Mr. Blinken also made implicit reference to concerns that American military aid to Nigeria, mainly intended to help the government combat Islamist extremist groups like Boko Haram, has been used instead to commit human rights abuses. Mr. Blinken said on Thursday that the U.S. was working to ensure “that the assistance we provide is used in a way that fully respects the human rights of every Nigerian.”
And while Mr. Blinken’s Friday speech emphasized that Africa can play an important role in slowing climate change, Mr. Onyeama sounded a cautionary note about the implications for his country, which is a major energy producer.
“We noticed that a number of the big industrialized countries and financial institutions are now defunding projects, and gas projects,” he said. “And of course this would really be a huge blow for countries such as ours that really want to see gas as a transition fuel, and to have time in which to work toward ‘net zero.’”

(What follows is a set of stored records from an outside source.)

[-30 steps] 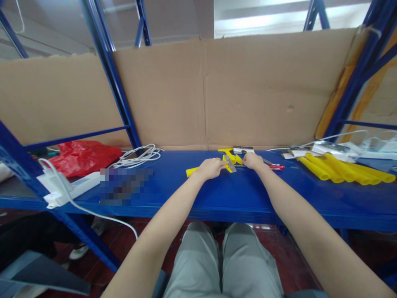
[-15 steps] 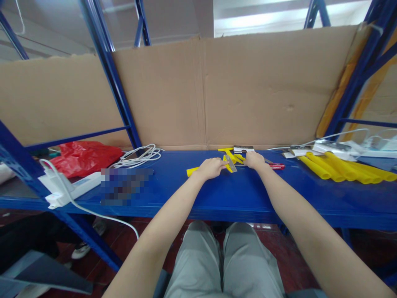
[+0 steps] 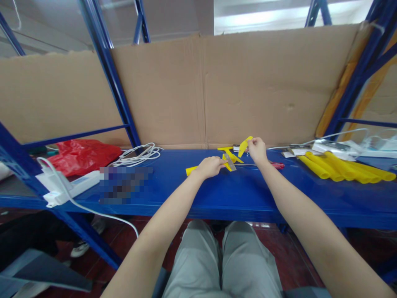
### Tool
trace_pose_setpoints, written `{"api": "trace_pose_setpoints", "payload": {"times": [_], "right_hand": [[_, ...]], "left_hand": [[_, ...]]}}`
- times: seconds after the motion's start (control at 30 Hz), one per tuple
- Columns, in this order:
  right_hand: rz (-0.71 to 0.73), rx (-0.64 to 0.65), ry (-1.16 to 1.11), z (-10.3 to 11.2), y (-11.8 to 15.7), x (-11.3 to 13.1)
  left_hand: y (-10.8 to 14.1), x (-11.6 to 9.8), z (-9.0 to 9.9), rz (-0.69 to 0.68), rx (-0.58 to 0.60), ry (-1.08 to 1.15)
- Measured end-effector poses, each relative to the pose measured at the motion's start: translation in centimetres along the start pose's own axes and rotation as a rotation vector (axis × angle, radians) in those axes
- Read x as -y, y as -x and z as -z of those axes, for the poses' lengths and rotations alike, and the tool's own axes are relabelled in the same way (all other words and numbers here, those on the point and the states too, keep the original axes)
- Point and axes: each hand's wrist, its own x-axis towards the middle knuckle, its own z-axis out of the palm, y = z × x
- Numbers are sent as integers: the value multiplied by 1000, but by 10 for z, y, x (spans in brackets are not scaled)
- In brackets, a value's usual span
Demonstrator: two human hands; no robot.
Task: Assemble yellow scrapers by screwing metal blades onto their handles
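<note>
My left hand (image 3: 211,166) is closed on a yellow piece with a flat metal plate (image 3: 230,162), low over the blue tabletop. A yellow tube end (image 3: 190,170) sticks out on the left of that hand; whether it belongs to the same piece is hidden. My right hand (image 3: 257,149) pinches a flat, angular yellow piece (image 3: 245,147), raised and tilted above the surface. Between the hands lies a yellow T-shaped part (image 3: 231,154). Below my right wrist rests a screwdriver with a red handle (image 3: 278,165), its shaft pointing left.
Several yellow tubes (image 3: 344,166) lie at the right beside white-and-dark flat packs (image 3: 333,148). On the left are a coiled white cable (image 3: 141,155), a red plastic bag (image 3: 85,156) and a white power strip (image 3: 82,184). Cardboard (image 3: 263,91) walls the back; blue posts (image 3: 111,78) frame the table.
My right hand has risen from the table, bringing the angular yellow piece up with it. My left hand stays nearly in place with its piece.
</note>
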Motion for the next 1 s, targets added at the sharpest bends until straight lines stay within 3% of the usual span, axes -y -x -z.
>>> {"api": "trace_pose_setpoints", "payload": {"times": [0.1,0.33,0.7,1.0], "right_hand": [[-135,68,-205,-3,8,8],[-400,252,-358,-1,20,22],[-478,429,-484,0,23,24],[-481,471,-373,1,28,29]], "left_hand": [[0,0,0,-3,-6,9],[0,0,0,-4,-15,10],[1,-1,2,-4,3,16],[1,-1,0,20,-14,36]]}}
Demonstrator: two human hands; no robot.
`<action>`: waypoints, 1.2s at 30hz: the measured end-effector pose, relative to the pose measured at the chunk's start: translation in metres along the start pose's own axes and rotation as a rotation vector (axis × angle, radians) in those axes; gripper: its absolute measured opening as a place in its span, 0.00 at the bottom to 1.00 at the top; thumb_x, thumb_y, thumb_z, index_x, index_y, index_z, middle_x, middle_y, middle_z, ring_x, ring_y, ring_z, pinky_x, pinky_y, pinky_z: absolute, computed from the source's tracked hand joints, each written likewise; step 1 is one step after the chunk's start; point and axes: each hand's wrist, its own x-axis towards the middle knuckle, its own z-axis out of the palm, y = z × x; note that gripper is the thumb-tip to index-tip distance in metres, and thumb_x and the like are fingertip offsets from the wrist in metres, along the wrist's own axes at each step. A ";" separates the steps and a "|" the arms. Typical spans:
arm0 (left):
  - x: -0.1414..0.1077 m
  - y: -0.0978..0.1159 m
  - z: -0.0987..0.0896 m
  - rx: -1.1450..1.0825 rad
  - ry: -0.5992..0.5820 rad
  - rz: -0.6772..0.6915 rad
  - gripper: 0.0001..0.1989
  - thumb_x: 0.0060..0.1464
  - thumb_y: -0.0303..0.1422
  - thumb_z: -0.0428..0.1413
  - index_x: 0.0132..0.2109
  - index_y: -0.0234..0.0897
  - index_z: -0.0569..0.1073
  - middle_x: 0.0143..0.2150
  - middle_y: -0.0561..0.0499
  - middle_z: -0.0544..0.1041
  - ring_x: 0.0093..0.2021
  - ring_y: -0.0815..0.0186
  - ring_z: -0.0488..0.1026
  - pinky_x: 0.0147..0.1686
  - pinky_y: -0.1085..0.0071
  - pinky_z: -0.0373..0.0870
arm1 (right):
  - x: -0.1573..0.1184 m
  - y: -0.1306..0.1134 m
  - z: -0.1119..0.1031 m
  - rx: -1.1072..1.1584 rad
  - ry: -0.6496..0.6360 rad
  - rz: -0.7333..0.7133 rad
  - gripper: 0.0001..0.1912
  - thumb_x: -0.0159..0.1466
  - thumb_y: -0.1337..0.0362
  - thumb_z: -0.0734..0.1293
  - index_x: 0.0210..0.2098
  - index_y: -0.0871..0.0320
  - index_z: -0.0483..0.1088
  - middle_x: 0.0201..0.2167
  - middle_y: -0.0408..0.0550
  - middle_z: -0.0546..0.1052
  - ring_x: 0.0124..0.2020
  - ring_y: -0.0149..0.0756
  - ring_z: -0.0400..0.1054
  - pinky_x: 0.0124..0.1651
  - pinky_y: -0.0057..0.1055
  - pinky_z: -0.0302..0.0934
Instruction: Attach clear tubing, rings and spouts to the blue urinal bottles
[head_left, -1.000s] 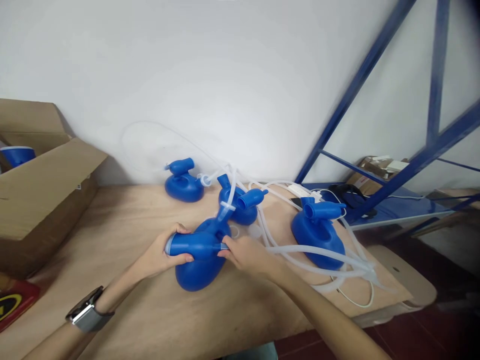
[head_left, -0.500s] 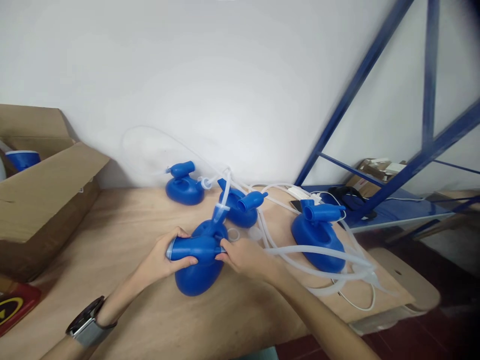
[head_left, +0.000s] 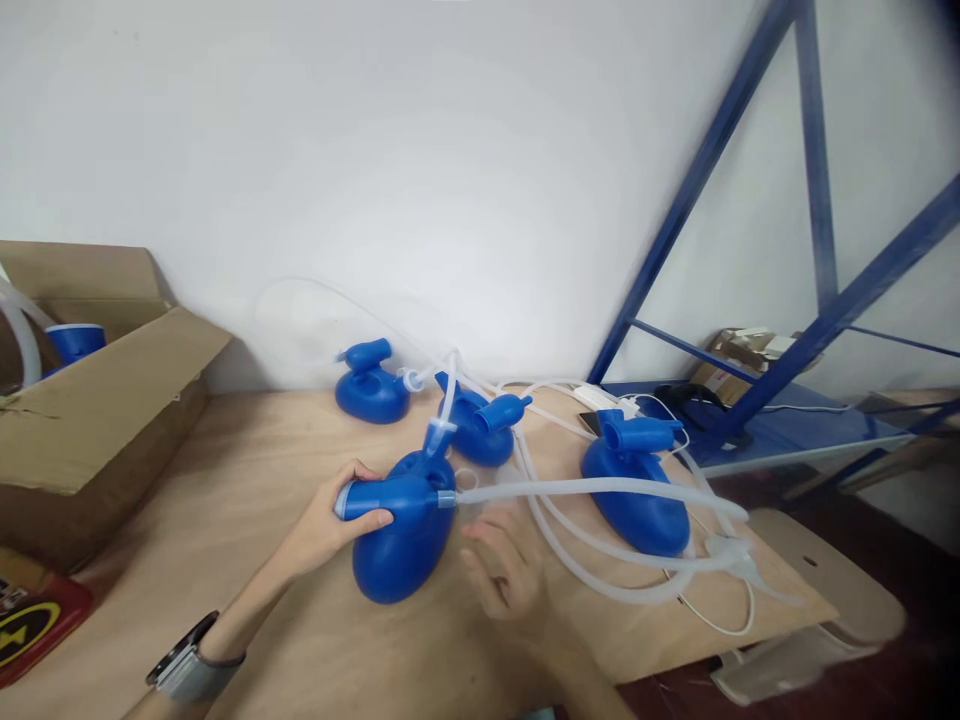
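A blue plastic urinal bottle point(head_left: 401, 560) stands on the table in front of me. My left hand point(head_left: 349, 510) is wrapped round the blue cylindrical piece point(head_left: 405, 497) on top of it, thumb on the near side. From the right end of that piece a translucent hose point(head_left: 555, 488) runs off to the right. A second, upright tube point(head_left: 448, 390) rises from the bottle's blue spout behind. My right hand point(head_left: 504, 565), slightly blurred, hovers below the hose with loosely curled fingers, holding nothing. A clear ring point(head_left: 466, 479) lies just behind the hose.
Similar blue bottles stand at the back point(head_left: 373, 397), behind the spout point(head_left: 476, 432), and at right point(head_left: 634, 500). Looped hoses point(head_left: 600, 590) cover the table's right side. An open cardboard box point(head_left: 97, 430) is at left, a red container point(head_left: 45, 615) below it, blue metal shelving point(head_left: 705, 180) at right.
My right hand has let go of the hose end at the cylindrical piece and drawn back toward me, down and right. My left hand keeps its grip. The view has shifted slightly.
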 end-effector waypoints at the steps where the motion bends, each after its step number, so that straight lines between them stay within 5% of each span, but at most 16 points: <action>1: 0.000 0.000 0.000 0.002 -0.002 -0.007 0.23 0.48 0.49 0.68 0.42 0.40 0.73 0.40 0.51 0.77 0.40 0.58 0.77 0.40 0.65 0.74 | -0.010 -0.004 0.001 0.115 0.000 0.206 0.13 0.77 0.62 0.59 0.46 0.56 0.75 0.36 0.49 0.80 0.37 0.41 0.75 0.41 0.37 0.68; 3: -0.001 -0.001 0.001 0.001 -0.006 -0.020 0.23 0.48 0.50 0.69 0.42 0.40 0.72 0.40 0.51 0.77 0.39 0.58 0.76 0.40 0.65 0.74 | -0.025 -0.004 0.008 0.289 -0.053 0.547 0.18 0.78 0.57 0.55 0.44 0.54 0.76 0.37 0.49 0.81 0.37 0.41 0.76 0.42 0.36 0.70; 5: -0.001 -0.001 0.003 -0.011 -0.007 -0.030 0.24 0.48 0.50 0.69 0.43 0.40 0.72 0.40 0.51 0.77 0.40 0.58 0.77 0.40 0.65 0.74 | -0.032 0.002 0.019 0.419 -0.129 0.700 0.21 0.79 0.52 0.54 0.52 0.52 0.75 0.45 0.51 0.81 0.45 0.43 0.77 0.49 0.39 0.70; 7: -0.001 -0.001 0.004 -0.027 -0.003 -0.034 0.24 0.47 0.49 0.69 0.43 0.40 0.72 0.41 0.50 0.78 0.41 0.57 0.77 0.40 0.65 0.74 | -0.032 0.010 0.030 0.515 -0.183 0.710 0.23 0.78 0.48 0.54 0.58 0.51 0.72 0.50 0.52 0.80 0.50 0.45 0.75 0.54 0.41 0.69; 12: -0.001 -0.001 0.003 -0.054 -0.002 -0.039 0.24 0.46 0.48 0.69 0.43 0.40 0.72 0.41 0.50 0.78 0.42 0.56 0.77 0.42 0.64 0.75 | -0.028 0.024 0.045 0.553 -0.181 0.658 0.24 0.78 0.46 0.54 0.42 0.53 0.74 0.39 0.51 0.79 0.42 0.43 0.74 0.49 0.39 0.69; 16: -0.001 0.000 0.002 -0.048 -0.008 -0.043 0.23 0.46 0.48 0.69 0.43 0.41 0.72 0.41 0.50 0.78 0.42 0.56 0.78 0.42 0.64 0.75 | -0.031 0.028 0.050 0.493 -0.147 0.589 0.23 0.78 0.49 0.54 0.39 0.54 0.72 0.34 0.50 0.78 0.35 0.40 0.73 0.42 0.36 0.68; 26: -0.003 -0.002 0.005 -0.018 0.018 -0.036 0.22 0.47 0.48 0.69 0.42 0.40 0.72 0.41 0.49 0.79 0.42 0.55 0.78 0.42 0.64 0.76 | -0.023 0.007 0.054 0.378 0.010 0.551 0.21 0.77 0.58 0.56 0.30 0.54 0.68 0.27 0.47 0.76 0.30 0.36 0.71 0.35 0.31 0.64; 36: -0.006 -0.005 0.005 0.034 0.013 -0.031 0.24 0.46 0.49 0.70 0.42 0.40 0.73 0.41 0.49 0.79 0.41 0.56 0.78 0.41 0.64 0.76 | 0.002 0.007 0.020 0.519 -0.308 0.808 0.27 0.74 0.46 0.59 0.25 0.56 0.66 0.20 0.42 0.68 0.23 0.32 0.63 0.29 0.30 0.55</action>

Mr. Onyeama said he hoped that the U.S. would persuade the World Bank and other financial institutions “to go easy, as it were, on some of these countries that need this transition period to use these fuels.”
Mr. Blinken arrived in Abuja after a two-day stop in the Kenyan capital of Nairobi, where he renewed calls for negotiations to stop the civil war in Ethiopia and repeated an American demand that Sudan’s military reverse an October coup and reinstate the country’s prime minister, Abdalla Hamdok.
But the crises in those two East African nations flared during Mr. Blinken’s visit. At least 15 people in Sudan’s capital, Khartoum, were killed on Wednesday while protesting against the military regime.
On Thursday, Mr. Blinken said the U.S. was “deeply concerned” by the violence and reiterated his call to reinstate Mr. Hamdok, who led a transitional government that followed the popular overthrow of the country’s longtime dictator, Omar al-Bashir, in 2019.
The lack of visible progress in either Sudan or Ethiopia suggests the limits of America’s diplomatic influence on the continent. But U.S. officials remain hopeful about the prospect for breakthroughs.
A senior State Department official, speaking on condition of anonymity, said that during a recent visit to Khartoum by the assistant secretary of state for African affairs, Molly Phee, Sudan’s generals said they were open to Mr. Hamdok’s return. But those same generals had left a U.S. envoy to Khartoum with the false impression that they would not seize power by force, shortly before the coup last month.
The official also said that Uhuru Kenyatta, the president of Kenya, told Mr. Blinken in Nairobi that Ethiopia’s prime minister, Abiy Ahmed, with whom he has met repeatedly, is coming to realize that his nation risks a descent into catastrophic violence as a result of his ongoing military campaign against Tigrayan rebels.
Mr. Abiy told Mr. Kenyatta he was willing to make compromises that could stop the fighting, according to this official and a second American official who also spoke on condition of anonymity. But the Ethiopian leader has yet to take any concrete steps that would deliver on that promise.
Declan Walsh contributed reporting from Nairobi.